A nova adutora instalada em Artur Nogueira, cidade afetada fortemente pela seca e que enfrenta racionamento no abastecimento, começou a levar água do córrego Boa Vista, conhecido como Poquinha, para uma das Estações de Tratamento de Água da cidade, dobrando o volume que chega à ETA. Com essa iniciativa, já há mais água disponível para o Saean (Sistema de Tratamento de Água e Esgoto de Artur Nogueira), órgão gestor do saneamento da cidade.
A adutora é resultado de uma ação conjunta realizada pela Secretaria de Meio Ambiente, Infraestrutura e Logística (Semil), DAEE (órgão regulador de recursos hídricos paulista) e Defesa Civil do Estado de São Paulo.
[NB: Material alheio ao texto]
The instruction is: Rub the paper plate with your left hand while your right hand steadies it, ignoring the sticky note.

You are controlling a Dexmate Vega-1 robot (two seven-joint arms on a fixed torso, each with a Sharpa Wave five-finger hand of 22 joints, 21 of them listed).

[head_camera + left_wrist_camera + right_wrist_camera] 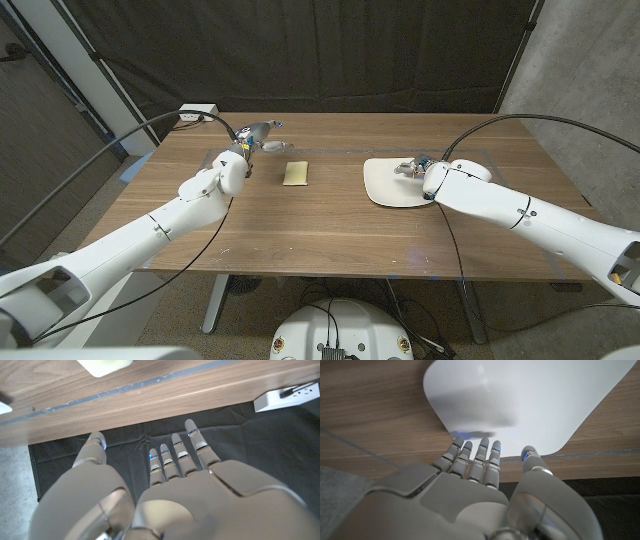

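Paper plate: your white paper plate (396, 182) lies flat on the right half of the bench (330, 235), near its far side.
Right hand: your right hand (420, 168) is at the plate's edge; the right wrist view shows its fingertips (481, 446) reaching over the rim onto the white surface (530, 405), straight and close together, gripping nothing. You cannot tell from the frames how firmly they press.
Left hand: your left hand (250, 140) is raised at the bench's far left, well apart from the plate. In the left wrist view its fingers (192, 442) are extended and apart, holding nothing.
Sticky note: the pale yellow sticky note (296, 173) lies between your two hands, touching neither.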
No mês passado, foi realizada uma visita técnica à cidade para avaliar ações de apoio aos efeitos da estiagem no município. Posteriormente o governo decretou situação de emergência em Artur Nogueira.
“Esta é uma parceria importante para apoiar Artur Nogueira neste período crítico. A Defesa Civil disponibilizou os recursos de forma emergencial para que o município pudesse adquirir as tubulações e nós da Semil oferecemos o apoio técnico para que a prefeitura executasse a obra emergencial. Dessa forma, foi implantada em tempo recorde uma alternativa que melhora as condições de fornecimento de água para os moradores”, comentou Anderson Esteves, superintendente do DAEE.
O governo do Estado realiza também o desassoreamento do córrego Cotrins, para melhorar as condições de captação de água e também revitalizar as condições do rio, trazendo mais qualidade de vida para dos moradores e da fauna e a flora do entorno.
Para a ação do desassoreamento, o órgão direcionou uma escavadeira hidráulica e caminhões para a cidade para realização do serviço. Até o momento foram retirados 9.716 m3, equivalente a 694 caminhões basculantes. Posteriormente será colocado equipamento embarcado para a remoção de mais 19.000 m3, no âmbito do Programa Rios Vivos.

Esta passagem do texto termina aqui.